Правда, пушистая красавица означала умеренность во всем, и вышел тонкий намек, дескать, дорогие гости, не объедайте хозяев. Но, как показала практика, благородные люди совершенно безграмотны в вопросах цветочного символизма, а места все равно нет. Завтра еще привезут клематисы! Хоть советуй Ричарду расширять жилплощадь.
И только закончили, как привезли приснопамятный сервиз. Несли в трех больших коробках друг за другом. Не придумав ничего получше, я попросила посуду отправить в чулан возле кухни. Кажется, весь штат прислуги, включая дворецкого, вздохнул с облегчением. Видимо, испугались, что придется вытаскивать из шкафов старую посуду и заменять на новую.
Еще мне вручили шкатулку, запертую на крошечный подвесной замочек.
– Подарок от мастера Люция самому любимому покупателю, – отдав ключ, пояснил носильщик и шустро скрылся за дверью, словно боялся, что все фарфоровое богатство придется везти обратно.
Заинтригованная, я проверила содержимое шкатулки. Обложенное ватой, внутри лежало цветочное кашпо, идеальное для пересадки ненаглядной мухоловки. Такое кашпо не стыдно поставить на стол вместо куцей вазы с противными бархатцами. Да оно станет жемчужиной в любой обеденной сервировке!
Пересаживала мухоловку в кухне, а рыхлую землю засыпала серебряной ложкой – за неимением нормальных садовых инструментов. Не знаю, как у повара не случилась остановка сердца.
Подозреваю, с сегодняшнего он будет запирать двери кухни, чтобы больше меня туда не пускать. У него-то на подоконнике поселился горшок с мятой, а использовать ее в еду ему строго-настрого запретили. Так и представлялось, как он тишком обрывает пахучие листики, пока я не вижу, и бросает в кипящую кастрюлю.

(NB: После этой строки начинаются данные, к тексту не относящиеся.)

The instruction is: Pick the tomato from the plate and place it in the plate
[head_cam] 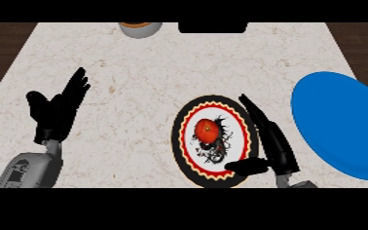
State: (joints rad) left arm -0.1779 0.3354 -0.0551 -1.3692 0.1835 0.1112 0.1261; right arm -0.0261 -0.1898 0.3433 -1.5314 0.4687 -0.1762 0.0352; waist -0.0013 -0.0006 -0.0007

Мухоловку пока определила в свою спальню на подоконник рядом с веселой фиалкой. Она-то цвела, как не в себе, радуясь любому солнечному лучу. Экзотическому растению, призванному избавить дом от комаров, я добавила чуточку магии, чтобы капризуля креп и рос. Над кашпо раскрылся золотистый полупрозрачный кокон, и даже на секундочку показалось, будто пухлые губы фарфоровой рожицы начали улыбаться.
– Госпожа Виола, – постучав, в спальню вошла горничная, – господин Ховард передал вам записку.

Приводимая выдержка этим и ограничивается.